:: Required action ::
From the entries below, transcribe exactly the lines between the line holding "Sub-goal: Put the" and the line holding "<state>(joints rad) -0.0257", inclusive; skip all other lines.

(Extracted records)
:::
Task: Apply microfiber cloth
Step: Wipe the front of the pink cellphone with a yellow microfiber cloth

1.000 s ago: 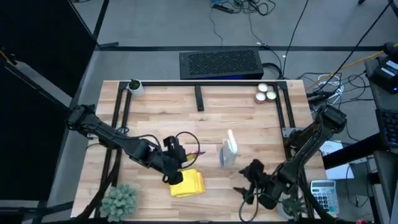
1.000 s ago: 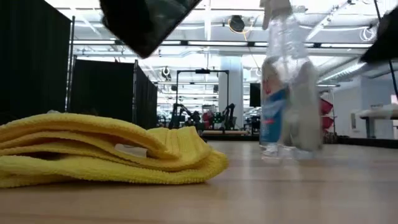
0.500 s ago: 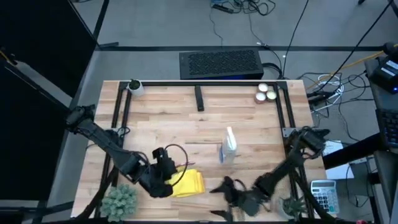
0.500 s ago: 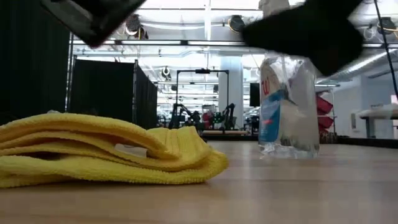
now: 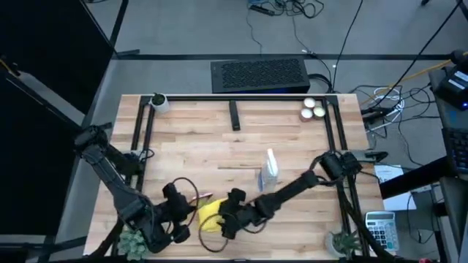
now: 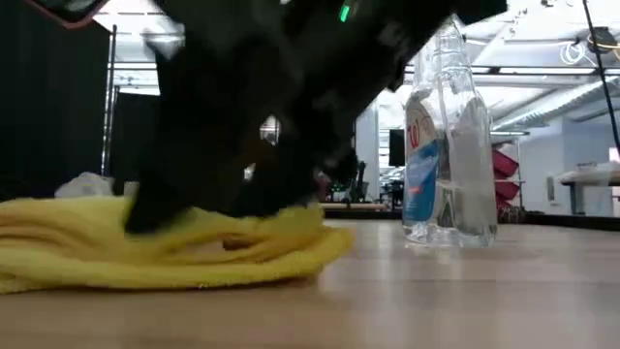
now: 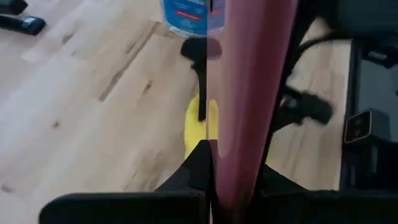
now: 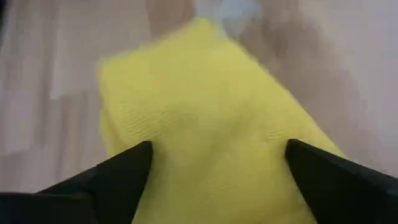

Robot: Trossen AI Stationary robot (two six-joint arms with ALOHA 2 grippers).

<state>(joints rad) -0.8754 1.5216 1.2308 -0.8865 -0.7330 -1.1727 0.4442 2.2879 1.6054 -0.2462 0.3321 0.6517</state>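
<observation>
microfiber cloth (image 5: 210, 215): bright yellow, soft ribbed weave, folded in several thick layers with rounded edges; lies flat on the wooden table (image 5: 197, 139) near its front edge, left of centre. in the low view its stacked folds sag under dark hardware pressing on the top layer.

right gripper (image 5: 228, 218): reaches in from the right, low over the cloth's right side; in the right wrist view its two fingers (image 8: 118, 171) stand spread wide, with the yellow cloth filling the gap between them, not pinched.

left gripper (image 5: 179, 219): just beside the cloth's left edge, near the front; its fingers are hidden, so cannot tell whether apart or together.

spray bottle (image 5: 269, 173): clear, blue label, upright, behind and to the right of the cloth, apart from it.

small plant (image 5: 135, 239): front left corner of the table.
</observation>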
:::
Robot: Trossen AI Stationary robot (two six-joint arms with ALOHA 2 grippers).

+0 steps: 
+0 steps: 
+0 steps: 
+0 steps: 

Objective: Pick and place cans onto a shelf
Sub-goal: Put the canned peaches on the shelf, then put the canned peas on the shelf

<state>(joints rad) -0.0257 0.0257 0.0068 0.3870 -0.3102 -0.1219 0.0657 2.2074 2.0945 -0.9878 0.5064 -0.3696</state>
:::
:: Response to this task ::
Sub-goal: Put the canned peaches on the shelf, then put the canned peas on the shelf

<state>(joints rad) -0.0257 0.0257 0.0068 0.3870 -0.3102 -0.1219 0.0657 2.2074 2.0945 -0.9878 0.5064 -0.3696</state>

This exercise requires no additional answer.